В завершение он напутствовал меня последним благонравным поучением насчет спасения через покаяние. В это, кстати, я никогда не верил. В свое время мне частенько приходилось каяться, и по серьезным причинам, вот только я никогда не был настолько глуп, чтобы придавать этому хоть какое-нибудь значение. Но я накрепко усвоил науку: никогда не плыви против течения, и поэтому не мешал ему читать проповедь, а когда он закончил, то я вышел из его кабинета гораздо более счастливым, чем вошел в него. Мне удалось избежать порки, и это главное. Исключение из Рагби меня не волновало. Мне там никогда не нравилось, и при мысли об изгнании я совершенно не испытывал должного вроде бы стыда. (Несколько лет назад они пригласили меня на вручение наград, и никто не вспомнил тогда про мое исключение. Это доказывает, что и сейчас они такие же лицемеры, какими были во времена Арнольда. Я даже толкнул речь: о храбрости и т. п.).

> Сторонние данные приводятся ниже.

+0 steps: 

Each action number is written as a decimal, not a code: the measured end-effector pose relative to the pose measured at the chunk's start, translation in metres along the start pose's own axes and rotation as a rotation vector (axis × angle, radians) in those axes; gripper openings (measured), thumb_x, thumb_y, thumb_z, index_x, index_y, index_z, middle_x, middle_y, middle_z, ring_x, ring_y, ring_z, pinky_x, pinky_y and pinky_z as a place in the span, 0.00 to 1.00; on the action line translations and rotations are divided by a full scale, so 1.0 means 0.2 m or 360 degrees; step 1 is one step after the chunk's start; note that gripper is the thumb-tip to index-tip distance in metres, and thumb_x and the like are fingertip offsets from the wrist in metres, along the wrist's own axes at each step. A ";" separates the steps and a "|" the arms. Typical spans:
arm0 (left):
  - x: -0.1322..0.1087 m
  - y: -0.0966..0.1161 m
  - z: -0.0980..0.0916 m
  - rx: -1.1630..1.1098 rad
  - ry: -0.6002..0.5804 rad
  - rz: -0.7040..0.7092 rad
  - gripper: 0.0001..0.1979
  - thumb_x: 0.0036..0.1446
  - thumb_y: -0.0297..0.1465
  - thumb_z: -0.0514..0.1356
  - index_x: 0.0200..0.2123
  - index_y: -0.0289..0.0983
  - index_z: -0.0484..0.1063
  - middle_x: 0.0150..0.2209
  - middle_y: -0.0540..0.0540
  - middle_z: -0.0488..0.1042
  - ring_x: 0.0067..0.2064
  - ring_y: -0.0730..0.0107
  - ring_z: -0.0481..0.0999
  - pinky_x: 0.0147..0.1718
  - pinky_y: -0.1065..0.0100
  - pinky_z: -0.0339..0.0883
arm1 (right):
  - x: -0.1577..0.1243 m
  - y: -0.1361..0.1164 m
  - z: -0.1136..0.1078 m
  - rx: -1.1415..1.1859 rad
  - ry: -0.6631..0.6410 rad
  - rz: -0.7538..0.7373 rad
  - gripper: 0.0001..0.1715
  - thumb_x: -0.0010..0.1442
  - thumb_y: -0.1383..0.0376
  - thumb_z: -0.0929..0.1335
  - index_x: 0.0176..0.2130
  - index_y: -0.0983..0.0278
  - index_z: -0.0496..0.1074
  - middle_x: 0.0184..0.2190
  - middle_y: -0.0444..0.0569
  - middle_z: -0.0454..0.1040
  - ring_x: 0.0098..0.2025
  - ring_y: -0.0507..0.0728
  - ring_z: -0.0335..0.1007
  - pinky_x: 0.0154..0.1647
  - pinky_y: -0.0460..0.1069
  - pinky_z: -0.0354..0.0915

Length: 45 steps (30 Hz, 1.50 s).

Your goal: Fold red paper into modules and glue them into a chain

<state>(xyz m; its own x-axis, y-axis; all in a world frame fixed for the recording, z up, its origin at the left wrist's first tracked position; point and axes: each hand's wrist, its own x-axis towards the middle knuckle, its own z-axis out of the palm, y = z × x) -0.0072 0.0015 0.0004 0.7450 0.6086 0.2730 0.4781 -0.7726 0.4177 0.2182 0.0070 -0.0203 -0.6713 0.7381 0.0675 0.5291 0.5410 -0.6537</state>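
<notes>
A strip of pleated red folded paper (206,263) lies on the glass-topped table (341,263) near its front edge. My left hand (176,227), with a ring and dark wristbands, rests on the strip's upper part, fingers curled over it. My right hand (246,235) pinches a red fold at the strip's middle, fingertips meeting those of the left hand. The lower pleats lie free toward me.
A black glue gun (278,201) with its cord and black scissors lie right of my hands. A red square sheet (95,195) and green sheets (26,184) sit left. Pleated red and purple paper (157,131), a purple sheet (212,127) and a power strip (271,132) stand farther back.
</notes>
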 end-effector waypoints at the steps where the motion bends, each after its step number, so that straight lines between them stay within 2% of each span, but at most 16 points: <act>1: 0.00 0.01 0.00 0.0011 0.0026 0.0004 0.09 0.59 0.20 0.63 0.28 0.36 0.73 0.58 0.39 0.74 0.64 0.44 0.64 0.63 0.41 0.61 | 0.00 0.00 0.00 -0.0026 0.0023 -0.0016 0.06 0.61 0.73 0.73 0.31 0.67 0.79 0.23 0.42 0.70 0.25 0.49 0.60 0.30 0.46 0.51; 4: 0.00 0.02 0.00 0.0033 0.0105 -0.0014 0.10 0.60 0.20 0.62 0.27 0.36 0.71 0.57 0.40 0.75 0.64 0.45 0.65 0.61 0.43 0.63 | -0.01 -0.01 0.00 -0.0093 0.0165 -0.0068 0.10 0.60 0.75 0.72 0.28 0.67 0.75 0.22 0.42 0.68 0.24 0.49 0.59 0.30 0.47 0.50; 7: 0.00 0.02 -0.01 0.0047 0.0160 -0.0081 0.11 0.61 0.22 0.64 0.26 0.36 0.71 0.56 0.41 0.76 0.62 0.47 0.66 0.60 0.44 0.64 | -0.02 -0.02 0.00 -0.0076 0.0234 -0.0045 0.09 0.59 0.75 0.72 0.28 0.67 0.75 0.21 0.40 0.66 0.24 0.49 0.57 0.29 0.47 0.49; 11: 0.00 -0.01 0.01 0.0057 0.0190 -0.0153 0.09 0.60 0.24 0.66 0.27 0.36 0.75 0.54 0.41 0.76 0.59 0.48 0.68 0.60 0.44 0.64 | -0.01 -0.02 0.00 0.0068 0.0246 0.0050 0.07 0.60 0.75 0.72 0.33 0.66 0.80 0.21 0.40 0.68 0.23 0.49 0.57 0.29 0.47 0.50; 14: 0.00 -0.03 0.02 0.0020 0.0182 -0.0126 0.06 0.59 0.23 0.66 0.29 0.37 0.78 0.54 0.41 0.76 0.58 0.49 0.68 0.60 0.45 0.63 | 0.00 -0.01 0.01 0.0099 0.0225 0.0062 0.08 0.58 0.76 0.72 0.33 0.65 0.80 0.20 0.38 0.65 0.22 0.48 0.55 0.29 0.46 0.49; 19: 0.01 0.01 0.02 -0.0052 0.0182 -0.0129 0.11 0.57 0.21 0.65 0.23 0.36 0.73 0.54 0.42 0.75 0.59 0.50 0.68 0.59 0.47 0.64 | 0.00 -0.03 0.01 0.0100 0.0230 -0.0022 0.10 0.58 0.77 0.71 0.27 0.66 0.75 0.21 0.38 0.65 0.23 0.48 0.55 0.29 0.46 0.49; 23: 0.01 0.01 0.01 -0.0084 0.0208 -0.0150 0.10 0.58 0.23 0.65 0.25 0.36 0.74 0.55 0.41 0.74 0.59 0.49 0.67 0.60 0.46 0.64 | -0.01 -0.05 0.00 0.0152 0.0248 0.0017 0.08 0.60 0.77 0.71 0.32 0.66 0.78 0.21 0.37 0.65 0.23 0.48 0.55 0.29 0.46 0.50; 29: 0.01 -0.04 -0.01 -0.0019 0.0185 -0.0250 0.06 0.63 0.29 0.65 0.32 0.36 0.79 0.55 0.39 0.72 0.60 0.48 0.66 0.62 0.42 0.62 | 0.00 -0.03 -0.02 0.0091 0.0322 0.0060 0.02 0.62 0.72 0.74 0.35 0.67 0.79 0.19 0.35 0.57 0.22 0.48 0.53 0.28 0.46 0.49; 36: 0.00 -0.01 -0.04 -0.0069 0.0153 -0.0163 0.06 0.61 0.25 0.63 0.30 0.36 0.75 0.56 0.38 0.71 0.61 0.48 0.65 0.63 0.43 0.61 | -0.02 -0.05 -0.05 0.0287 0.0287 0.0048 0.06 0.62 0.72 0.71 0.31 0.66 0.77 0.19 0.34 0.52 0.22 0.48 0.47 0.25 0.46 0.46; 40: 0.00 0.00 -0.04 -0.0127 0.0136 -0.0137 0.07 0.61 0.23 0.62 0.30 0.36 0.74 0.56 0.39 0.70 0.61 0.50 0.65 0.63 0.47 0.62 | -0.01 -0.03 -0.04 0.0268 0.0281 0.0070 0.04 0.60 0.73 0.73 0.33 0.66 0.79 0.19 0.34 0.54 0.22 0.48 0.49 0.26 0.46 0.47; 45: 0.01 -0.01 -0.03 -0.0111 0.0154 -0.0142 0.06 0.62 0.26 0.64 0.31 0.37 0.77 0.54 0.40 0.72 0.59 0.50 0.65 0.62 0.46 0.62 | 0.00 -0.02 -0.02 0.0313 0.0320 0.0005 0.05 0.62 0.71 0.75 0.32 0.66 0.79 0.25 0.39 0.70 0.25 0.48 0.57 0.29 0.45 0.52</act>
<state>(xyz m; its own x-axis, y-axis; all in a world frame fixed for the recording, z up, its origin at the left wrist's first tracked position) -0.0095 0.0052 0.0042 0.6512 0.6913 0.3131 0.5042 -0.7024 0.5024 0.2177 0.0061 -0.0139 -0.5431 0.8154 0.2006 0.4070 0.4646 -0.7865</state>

Я покинул школу на следующее утро: уехал в двуколке, уложив наверх вещи. Подозреваю, что картина моего отъезда доставила им немалую радость. Уж фагам-то точно: я им устроил веселую жизнь в свое время. И представляете, кто ждал меня у ворот? Не кто иной, как крепыш Скороход Ист.[2] (Сначала я решил, что тот пришел поиздеваться, но все обернулось по-другому). Он даже протянул мне руку.

— Сожалею, Флэшмен, — заявляет он.

Я спросил, о чем он сожалеет, проклиная про себя его наглость.

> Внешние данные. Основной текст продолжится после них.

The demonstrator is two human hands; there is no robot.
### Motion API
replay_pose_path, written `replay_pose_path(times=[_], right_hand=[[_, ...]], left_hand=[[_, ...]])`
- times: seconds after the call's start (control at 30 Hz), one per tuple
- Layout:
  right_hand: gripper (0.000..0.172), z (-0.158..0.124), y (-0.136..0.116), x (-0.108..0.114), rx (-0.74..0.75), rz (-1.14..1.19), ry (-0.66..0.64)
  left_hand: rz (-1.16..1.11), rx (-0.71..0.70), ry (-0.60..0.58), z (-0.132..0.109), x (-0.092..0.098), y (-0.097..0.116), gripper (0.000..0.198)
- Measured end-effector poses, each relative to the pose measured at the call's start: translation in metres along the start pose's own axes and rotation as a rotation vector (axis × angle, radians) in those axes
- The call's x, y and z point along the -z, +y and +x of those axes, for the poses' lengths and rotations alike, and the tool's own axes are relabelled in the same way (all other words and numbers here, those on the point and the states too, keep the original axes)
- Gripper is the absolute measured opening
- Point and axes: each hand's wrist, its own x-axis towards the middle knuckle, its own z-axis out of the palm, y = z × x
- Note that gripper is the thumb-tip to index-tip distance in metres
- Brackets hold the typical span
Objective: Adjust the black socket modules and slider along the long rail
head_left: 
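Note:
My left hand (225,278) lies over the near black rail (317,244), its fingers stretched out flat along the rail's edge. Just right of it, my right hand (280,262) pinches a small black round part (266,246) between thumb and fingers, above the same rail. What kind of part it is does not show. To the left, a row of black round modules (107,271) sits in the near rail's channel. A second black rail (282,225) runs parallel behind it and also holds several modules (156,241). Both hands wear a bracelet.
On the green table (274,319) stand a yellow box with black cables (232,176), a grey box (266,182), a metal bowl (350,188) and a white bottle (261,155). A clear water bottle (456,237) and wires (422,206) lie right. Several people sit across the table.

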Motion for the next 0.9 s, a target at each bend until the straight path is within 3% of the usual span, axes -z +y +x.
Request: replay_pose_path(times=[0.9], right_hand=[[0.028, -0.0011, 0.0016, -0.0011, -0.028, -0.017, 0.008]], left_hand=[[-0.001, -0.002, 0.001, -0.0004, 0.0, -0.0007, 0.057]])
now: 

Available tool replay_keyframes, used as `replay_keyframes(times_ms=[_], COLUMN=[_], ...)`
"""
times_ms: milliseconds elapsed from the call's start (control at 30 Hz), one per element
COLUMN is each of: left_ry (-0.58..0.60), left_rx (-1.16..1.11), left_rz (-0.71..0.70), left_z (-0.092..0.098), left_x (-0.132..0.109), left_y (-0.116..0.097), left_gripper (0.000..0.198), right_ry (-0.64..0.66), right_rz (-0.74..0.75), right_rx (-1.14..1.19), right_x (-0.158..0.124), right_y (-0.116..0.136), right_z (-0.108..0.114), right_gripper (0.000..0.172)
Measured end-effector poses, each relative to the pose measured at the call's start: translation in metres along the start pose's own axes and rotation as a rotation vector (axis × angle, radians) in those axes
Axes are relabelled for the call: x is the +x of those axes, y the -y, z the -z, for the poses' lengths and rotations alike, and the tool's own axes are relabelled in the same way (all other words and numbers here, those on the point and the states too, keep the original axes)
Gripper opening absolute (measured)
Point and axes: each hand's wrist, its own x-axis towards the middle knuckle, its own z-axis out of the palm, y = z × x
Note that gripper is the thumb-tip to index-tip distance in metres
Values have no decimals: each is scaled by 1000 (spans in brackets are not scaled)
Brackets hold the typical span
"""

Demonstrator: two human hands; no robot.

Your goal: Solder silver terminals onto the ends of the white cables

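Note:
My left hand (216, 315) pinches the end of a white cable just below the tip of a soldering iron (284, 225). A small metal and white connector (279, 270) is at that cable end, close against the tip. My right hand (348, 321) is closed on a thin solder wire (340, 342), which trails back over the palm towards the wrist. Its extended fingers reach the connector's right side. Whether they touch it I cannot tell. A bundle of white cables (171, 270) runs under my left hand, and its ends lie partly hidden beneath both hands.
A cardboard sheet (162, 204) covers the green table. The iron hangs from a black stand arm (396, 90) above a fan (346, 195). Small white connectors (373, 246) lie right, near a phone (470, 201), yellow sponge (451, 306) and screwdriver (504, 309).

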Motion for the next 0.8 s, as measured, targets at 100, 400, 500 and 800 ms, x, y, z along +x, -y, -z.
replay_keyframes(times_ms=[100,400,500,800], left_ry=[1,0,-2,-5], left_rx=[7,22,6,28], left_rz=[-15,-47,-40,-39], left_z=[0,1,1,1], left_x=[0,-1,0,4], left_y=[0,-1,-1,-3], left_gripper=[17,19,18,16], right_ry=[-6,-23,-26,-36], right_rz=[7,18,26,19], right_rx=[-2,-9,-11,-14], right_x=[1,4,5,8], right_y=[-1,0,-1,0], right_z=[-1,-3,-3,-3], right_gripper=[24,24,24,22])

— Сожалею, что тебя исключили, — отвечает Ист.

— Врешь ты все! — говорю я. — И сожаление свое тоже засунь, куда подальше.

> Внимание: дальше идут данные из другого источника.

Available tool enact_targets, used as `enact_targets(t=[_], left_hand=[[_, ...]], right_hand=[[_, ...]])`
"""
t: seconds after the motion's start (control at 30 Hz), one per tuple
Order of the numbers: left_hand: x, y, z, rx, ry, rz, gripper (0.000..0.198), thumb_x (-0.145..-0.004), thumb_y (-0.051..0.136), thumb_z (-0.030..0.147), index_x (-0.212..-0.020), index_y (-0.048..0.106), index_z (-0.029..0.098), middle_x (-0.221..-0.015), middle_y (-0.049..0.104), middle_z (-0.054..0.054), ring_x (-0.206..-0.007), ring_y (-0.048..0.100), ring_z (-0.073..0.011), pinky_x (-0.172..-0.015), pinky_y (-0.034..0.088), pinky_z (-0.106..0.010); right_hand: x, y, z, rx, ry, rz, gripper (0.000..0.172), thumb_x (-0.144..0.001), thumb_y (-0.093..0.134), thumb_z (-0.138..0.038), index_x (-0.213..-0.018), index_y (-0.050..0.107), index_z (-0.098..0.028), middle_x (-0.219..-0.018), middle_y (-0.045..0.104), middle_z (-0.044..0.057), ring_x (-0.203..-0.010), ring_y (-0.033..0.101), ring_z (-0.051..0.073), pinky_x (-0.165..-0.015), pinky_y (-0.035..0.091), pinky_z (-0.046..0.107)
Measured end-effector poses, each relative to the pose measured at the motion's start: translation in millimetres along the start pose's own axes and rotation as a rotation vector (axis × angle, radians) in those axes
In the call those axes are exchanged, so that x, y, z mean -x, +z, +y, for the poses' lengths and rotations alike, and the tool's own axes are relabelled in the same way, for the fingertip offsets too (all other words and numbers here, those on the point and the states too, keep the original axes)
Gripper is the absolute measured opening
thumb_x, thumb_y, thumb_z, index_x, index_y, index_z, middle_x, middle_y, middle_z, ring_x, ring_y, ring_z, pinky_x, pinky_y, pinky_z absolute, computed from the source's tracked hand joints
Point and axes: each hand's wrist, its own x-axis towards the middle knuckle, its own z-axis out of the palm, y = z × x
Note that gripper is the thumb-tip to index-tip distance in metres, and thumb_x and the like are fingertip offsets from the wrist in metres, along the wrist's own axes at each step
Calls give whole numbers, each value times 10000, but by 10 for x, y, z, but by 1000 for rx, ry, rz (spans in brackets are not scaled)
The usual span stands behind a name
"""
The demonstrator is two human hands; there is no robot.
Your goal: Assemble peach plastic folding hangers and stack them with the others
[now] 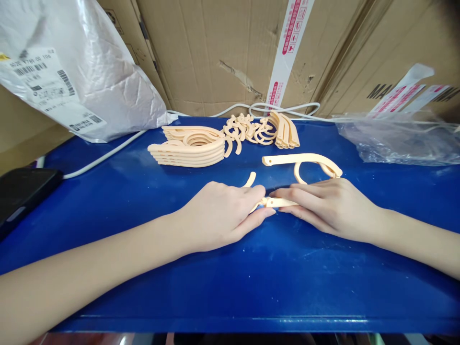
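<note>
Your hands meet over the middle of the blue desk [215,292], and the step seems to be fitting a small part onto the end of a longer one. Your left hand [223,209] pinches a small curved piece [250,179] between thumb and fingers, one end of it poking up beyond your knuckles. Your right hand [332,207] grips a slim cream bar [276,202], whose holed tip points left and meets the small piece right at your fingertips. Just beyond the right hand lies a long curved arm [298,158], with a ring-like loop [297,173] beside it; it may be joined to the bar, but your fingers hide where. Whether the joint is seated can't be told from here. As I judge it, the next move calls for keeping the bar steady on the right while you line the small piece up with the hole and press evenly; pushing at a slant could make it slip or strain the thin end. Toward the back of the desk sit a neat stack of looped pieces [187,155], a loose heap of little curved pieces [240,125] and a bundle of long pieces [285,130], all well apart from your hands.
</note>
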Motion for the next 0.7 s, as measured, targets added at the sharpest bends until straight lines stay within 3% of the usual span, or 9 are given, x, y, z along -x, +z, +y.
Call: enact_targets(t=[0.7], left_hand=[[2, 18, 10, -16, 8, 27, 317, -1009, 349, 368, -798, 499, 185, -606, 584, 18, -486, 553, -161, -450, 202, -239]], right_hand=[[3, 24, 36, -195, 99, -36, 246, -1023, 404, -320, -1063, 597, -173, -857, 722, 32, -665, 689, 137, -566, 454, 232]])
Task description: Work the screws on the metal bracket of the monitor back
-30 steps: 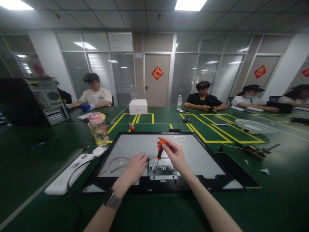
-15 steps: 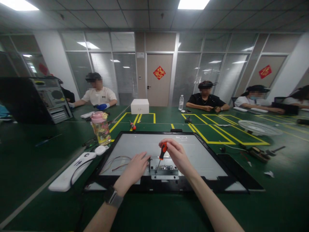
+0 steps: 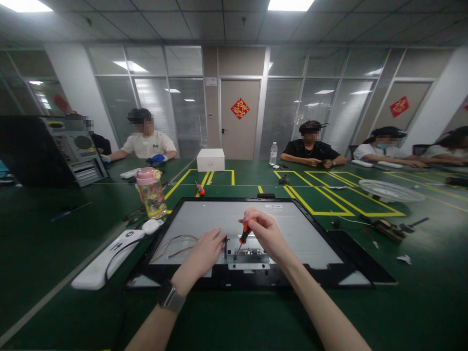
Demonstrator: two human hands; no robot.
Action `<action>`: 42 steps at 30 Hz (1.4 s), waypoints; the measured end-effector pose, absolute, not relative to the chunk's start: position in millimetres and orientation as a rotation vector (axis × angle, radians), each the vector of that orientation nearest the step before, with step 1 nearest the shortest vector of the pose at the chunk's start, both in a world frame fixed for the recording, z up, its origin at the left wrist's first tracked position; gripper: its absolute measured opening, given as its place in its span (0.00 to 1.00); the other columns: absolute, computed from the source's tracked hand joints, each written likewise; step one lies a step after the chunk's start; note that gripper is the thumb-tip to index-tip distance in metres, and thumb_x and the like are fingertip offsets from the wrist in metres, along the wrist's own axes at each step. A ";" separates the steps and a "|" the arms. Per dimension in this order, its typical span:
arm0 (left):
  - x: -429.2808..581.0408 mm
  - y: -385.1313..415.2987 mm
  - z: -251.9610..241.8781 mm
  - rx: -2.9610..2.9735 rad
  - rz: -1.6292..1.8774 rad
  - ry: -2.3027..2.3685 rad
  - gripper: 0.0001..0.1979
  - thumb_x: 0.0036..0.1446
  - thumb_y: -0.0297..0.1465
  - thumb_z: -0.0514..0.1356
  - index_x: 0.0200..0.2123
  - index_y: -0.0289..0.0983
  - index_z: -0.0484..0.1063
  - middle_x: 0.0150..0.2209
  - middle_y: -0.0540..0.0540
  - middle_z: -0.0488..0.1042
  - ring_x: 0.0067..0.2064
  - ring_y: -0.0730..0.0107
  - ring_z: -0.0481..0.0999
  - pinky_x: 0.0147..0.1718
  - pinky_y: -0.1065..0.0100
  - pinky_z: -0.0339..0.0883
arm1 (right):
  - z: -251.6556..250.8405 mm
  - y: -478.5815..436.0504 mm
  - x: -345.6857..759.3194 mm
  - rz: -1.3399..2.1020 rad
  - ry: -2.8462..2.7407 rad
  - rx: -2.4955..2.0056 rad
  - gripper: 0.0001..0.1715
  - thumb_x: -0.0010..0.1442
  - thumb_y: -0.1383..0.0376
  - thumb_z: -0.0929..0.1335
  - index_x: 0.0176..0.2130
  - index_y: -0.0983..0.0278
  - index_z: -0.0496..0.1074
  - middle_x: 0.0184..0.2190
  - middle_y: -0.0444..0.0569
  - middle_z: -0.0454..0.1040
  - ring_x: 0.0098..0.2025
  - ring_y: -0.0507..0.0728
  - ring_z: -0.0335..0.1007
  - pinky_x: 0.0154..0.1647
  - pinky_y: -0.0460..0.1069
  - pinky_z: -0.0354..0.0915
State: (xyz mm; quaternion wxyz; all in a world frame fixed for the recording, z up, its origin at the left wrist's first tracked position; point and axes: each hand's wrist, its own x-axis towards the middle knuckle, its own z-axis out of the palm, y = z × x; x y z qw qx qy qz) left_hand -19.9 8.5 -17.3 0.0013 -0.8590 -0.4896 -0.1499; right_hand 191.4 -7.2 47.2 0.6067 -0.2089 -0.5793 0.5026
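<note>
A flat display panel (image 3: 285, 234) with a black frame lies back side up on the table in front of me. My right hand (image 3: 266, 231) grips a red-and-black screwdriver (image 3: 245, 234), its handle tilted to the right. The shaft points down at the left part of a metal bracket (image 3: 248, 266) near the panel's front edge; whether a screw is under the tip I cannot tell. Flat against the panel, fingers stretched out, my left hand (image 3: 204, 252) touches the bracket's left side. Thin wires (image 3: 174, 247) lie on the panel left of that hand.
Left of the panel are a white power bank-like device (image 3: 104, 263) with a cable and a pink-lidded bottle (image 3: 151, 195). An opened computer case (image 3: 32, 151) stands farther left. At right lie a dark flat slab (image 3: 365, 258) and a tool (image 3: 389, 229). Several people sit opposite.
The screwdriver's handle has dipped and turned slightly in my right hand, while its tip stays at the same part of the bracket. My left hand keeps its place. The view has shifted a little.
</note>
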 end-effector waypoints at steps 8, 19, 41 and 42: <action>-19.8 8.2 -17.7 -2.705 -0.451 -1.544 0.20 0.68 0.28 0.49 0.60 0.38 0.68 0.64 0.37 0.67 0.64 0.56 0.67 0.62 0.51 0.60 | 46.6 -6.1 191.2 1.248 -1.314 -0.473 0.17 0.59 0.50 0.72 0.41 0.59 0.78 0.36 0.50 0.81 0.41 0.59 0.77 0.47 0.56 0.70; -19.1 8.6 -18.9 -2.695 -0.405 -1.593 0.20 0.69 0.29 0.49 0.60 0.38 0.68 0.65 0.38 0.66 0.64 0.55 0.66 0.63 0.52 0.57 | 47.3 -8.7 190.8 0.995 -1.375 -0.628 0.15 0.59 0.54 0.72 0.44 0.58 0.80 0.38 0.50 0.80 0.40 0.59 0.77 0.46 0.55 0.71; -19.7 9.9 -18.1 -2.705 -0.425 -1.531 0.19 0.69 0.29 0.50 0.59 0.38 0.69 0.64 0.38 0.67 0.63 0.56 0.68 0.62 0.53 0.60 | 41.6 -1.5 192.9 1.034 -1.300 -0.600 0.15 0.57 0.51 0.73 0.37 0.58 0.80 0.32 0.47 0.77 0.35 0.56 0.72 0.40 0.52 0.68; -20.1 10.3 -18.7 -2.705 -0.430 -1.521 0.19 0.69 0.29 0.50 0.59 0.39 0.69 0.64 0.38 0.67 0.63 0.56 0.68 0.62 0.53 0.60 | 41.3 -0.8 193.3 1.064 -1.294 -0.587 0.16 0.58 0.50 0.73 0.40 0.58 0.80 0.33 0.47 0.78 0.37 0.57 0.74 0.43 0.53 0.68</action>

Он посмотрел на меня, развернулся на каблуках и ушел. Теперь я знаю, что был несправедлив к нему тогда: бог знает почему, но его сожаление было искренним. У него не было причин любить меня, и на его месте я бы подбрасывал в воздух кепку и кричал «ура». Но он был добряком — одним из убежденных идиотов Арнольда, мужественным маленьким человечком, исполненным, разумеется, добродетели, которую так любят школьные преподаватели. Да, он был дураком тогда, остался им и двадцать лет спустя, когда умирал в пыли Канпура, с торчащим из спины сипайским штыком. Честный Скороход Ист! Вот и все, что дала тебе твоя добродетель.

Я решил не мешкать по дороге домой. Зная, что отец в Лондоне, я хотел как можно быстрее покончить с неприятной обязанностью и поставить его в известность о моем изгнании из Рагби. Так что решил отправиться в город верхом, обогнав багаж, и нанял по случаю лошадь в «Джордже». Я принадлежу к людям, которые садятся в седло раньше, чем научатся ходить. Воистину, искусство наездника и способность налету схватывать иностранные языки можно было назвать единственными дарами, доставшимися мне от рождения, и очень часто они оказывали мне хорошую службу.

Итак, я направился в город, ломая голову над тем, как отец воспримет «добрые» вести. Он был тот еще фрукт, сатрап, и мы всегда подозрительно относились друг к другу. Папа, понимаете ли, был внуком набоба. Старый Джек Флэшмен сделал в Америке состояние на роме и рабах (не удивлюсь также, если он промышлял пиратством), и приобрел имение в Лестершире, где мы с тех пор и обитаем. Но, несмотря на свои денежные мешки, Флэшмены так и не вышли в свет. «Поколения сменяли поколения, но дерюга по-прежнему просвечивалась под фраком, словно навоз под розовым кустом», как сказал Гревилль. Другими словами, пока другие семьи набобов стремились перевести количество в качество, наша здесь ничего не достигла, потому что оказалась неспособна. Мой отец первый первым сделал выгодную партию, поскольку матушка моя была из Пэджетов, сидящих, как всем известно, одесную от Господа. Поэтому он приглядывал за тем, как я проявлю себя. До смерти матери мы виделись нечасто, поскольку отец проводил время в клубах или охотничьем домике — иногда лисы, но по большей части — женщины, — но после этого в нем проснулся интерес к своему наследнику, и чем больше мы узнавали друг друга, тем сильнее становилось взаимное недоверие.

вернуться

2

Скороход Ист. Персонаж романа Т.Хьюза, один из младших школьников, которому много доставалось от Флэшмена, но который в конце-концов задал ему вместе с Томом Брауном хорошую трепку. (прим. перев.)